DeepRare was evaluated on 6,401 clinical cases spanning 2,919 diseases across seven public datasets and two in-house datasets. Public datasets included the Deciphering Developmental Disorders Study, RareBench, Matchmaker Exchange (MME), RareBench-LIRICAL, RareBench HMS, MIMIC-IV-Rare, MyGene2, and RareBench-RAMEDIS. In-house datasets consisted of clinical cases from Xinhua and Hunan hospitals in China. These datasets encompassed literature-derived case reports, curated repositories, and real-world clinical center data across diverse populations.
Diagnostic Accuracy Metrics and Recall@K Performance
For each diagnostic task, the system generated five ranked predictions. Performance was assessed using Recall@K, which measures the probability that the correct diagnosis appears within the top-K predictions. Recall@1 reflects the proportion of cases where the correct diagnosis ranked first, while Recall@3 and Recall@5 indicate whether it appeared within the top three or five predictions, respectively.
In HPO-based analyses, DeepRare achieved a Recall@1 of 57.18%, outperforming Claude-3.7-Sonnet-thinking, the second-best model, by 23.79%. Across 14 body systems representing multiple medical specialties, DeepRare consistently maintained superior diagnostic performance. When analyses were stratified by disease representation, DeepRare demonstrated strong performance for both well-represented diseases, with more than 10 cases per disease, and underrepresented diseases, with 10 or fewer cases, highlighting robustness across variable case distributions.

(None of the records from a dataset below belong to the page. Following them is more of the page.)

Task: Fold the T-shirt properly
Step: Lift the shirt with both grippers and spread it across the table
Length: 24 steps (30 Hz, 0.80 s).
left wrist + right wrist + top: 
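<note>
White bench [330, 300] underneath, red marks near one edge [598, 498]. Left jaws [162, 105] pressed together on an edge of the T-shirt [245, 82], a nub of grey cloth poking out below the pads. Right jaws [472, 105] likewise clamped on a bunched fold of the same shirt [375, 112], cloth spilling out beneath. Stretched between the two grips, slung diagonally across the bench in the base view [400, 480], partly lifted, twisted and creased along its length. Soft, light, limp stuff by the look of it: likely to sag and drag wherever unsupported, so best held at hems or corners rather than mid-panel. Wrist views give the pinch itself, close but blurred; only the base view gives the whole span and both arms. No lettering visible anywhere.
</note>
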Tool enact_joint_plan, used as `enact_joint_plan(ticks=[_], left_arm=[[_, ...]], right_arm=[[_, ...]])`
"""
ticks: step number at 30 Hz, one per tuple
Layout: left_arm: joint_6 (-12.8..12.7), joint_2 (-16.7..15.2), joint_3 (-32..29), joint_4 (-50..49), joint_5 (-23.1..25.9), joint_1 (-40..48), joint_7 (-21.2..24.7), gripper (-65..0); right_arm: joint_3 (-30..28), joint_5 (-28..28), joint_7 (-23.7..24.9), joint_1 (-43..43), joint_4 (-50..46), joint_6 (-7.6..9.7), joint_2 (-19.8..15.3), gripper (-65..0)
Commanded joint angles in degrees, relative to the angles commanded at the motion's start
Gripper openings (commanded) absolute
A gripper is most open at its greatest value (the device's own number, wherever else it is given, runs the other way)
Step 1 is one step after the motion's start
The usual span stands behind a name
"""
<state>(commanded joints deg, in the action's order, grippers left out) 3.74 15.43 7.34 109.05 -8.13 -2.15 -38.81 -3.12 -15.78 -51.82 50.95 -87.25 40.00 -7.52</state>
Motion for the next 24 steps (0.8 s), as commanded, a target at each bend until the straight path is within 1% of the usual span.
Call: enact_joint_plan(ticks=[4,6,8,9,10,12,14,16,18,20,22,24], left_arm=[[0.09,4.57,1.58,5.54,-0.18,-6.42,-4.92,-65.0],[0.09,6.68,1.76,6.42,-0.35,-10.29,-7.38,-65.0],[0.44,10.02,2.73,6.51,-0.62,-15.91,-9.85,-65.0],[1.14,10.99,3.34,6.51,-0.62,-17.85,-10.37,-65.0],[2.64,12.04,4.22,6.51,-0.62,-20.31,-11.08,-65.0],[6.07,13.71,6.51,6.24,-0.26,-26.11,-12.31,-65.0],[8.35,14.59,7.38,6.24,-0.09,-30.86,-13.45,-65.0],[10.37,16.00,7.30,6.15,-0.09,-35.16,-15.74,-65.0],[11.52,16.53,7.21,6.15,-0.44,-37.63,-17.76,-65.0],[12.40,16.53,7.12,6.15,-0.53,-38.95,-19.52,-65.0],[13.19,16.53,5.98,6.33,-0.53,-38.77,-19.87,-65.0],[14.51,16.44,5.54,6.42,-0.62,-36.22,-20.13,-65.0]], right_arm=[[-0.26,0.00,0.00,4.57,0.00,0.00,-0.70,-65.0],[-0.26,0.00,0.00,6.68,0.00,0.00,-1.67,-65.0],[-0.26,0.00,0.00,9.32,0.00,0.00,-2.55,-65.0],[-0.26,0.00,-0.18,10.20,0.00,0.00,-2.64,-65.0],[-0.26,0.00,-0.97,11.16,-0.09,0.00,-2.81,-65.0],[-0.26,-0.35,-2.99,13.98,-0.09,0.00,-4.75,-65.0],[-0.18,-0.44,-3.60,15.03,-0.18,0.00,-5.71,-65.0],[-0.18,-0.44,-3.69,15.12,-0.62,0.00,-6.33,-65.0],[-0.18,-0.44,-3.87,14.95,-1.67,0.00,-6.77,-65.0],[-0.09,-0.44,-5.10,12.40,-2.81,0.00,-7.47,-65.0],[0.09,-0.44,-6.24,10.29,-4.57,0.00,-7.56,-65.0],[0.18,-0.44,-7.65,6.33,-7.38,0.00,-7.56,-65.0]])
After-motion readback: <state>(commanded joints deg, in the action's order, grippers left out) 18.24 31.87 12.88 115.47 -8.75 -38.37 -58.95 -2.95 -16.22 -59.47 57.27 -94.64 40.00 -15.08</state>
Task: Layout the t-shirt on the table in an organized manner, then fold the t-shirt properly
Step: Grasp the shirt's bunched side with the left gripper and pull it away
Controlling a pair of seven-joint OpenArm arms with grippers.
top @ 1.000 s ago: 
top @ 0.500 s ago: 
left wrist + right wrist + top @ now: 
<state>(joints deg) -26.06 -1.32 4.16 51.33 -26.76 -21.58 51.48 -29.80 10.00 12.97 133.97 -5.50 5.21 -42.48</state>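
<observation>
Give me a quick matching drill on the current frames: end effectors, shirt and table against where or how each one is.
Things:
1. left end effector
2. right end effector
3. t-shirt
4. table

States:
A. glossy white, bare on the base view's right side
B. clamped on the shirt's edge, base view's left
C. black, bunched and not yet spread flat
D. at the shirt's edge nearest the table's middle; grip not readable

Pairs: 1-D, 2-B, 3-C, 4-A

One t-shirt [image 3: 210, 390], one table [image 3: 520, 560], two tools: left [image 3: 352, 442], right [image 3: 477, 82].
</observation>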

Performance Versus Rare Disease Specialists
DeepRare was evaluated against five expert rare disease specialists using identical HPO inputs. Clinicians were permitted to consult search engines but were not allowed to use AI-based diagnostic tools. DeepRare achieved Recall@1 and Recall@5 rates of 64.4% and 78.5%, respectively, compared with specialists’ average Recall@1 of 54.6% and Recall@5 of 65.6%. These results suggest the system outperformed human experts under standardized benchmarking conditions.
Integration of Genetic Data Improves Diagnostic Accuracy
The researchers assessed DeepRare using combined genetic and HPO inputs, including whole-exome sequencing data from Xinhua and Hunan hospitals. Incorporating genetic data significantly improved performance. Recall@1 increased from 33.3% to 63.6% in the Hunan dataset and from 39.9% to 69.1% in the Xinhua dataset.
When compared with Exomiser, a bioinformatics tool integrating genetic and HPO data, DeepRare achieved higher Recall@1 values of 63.6% (Hunan) and 69.1% (Xinhua), versus 58.0% and 55.9% for Exomiser, respectively.
Different LLMs, including DeepSeek-R1, Gemini-2.0-flash, Claude-3.5-Sonnet, and GPT-4o, were tested as the central host. LLM choice had minimal impact on overall performance, suggesting architectural robustness. The authors noted these findings reflect controlled retrospective evaluations rather than prospective real-world deployment.
Transparent Reasoning and Clinical Decision Support Implications
DeepRare represents an agentic LLM-powered system capable of generating transparent reasoning chains for rare disease diagnosis. The system consistently outperformed existing LLMs, bioinformatics tools, agentic frameworks, and expert clinicians across diverse datasets in retrospective benchmarking. Clinician review of generated reasoning chains demonstrated high reference accuracy, although occasional hallucinated or irrelevant citations were observed.
Future research may extend this framework to treatment selection, prognosis prediction, and prospective clinical validation to assess real-world clinical utility.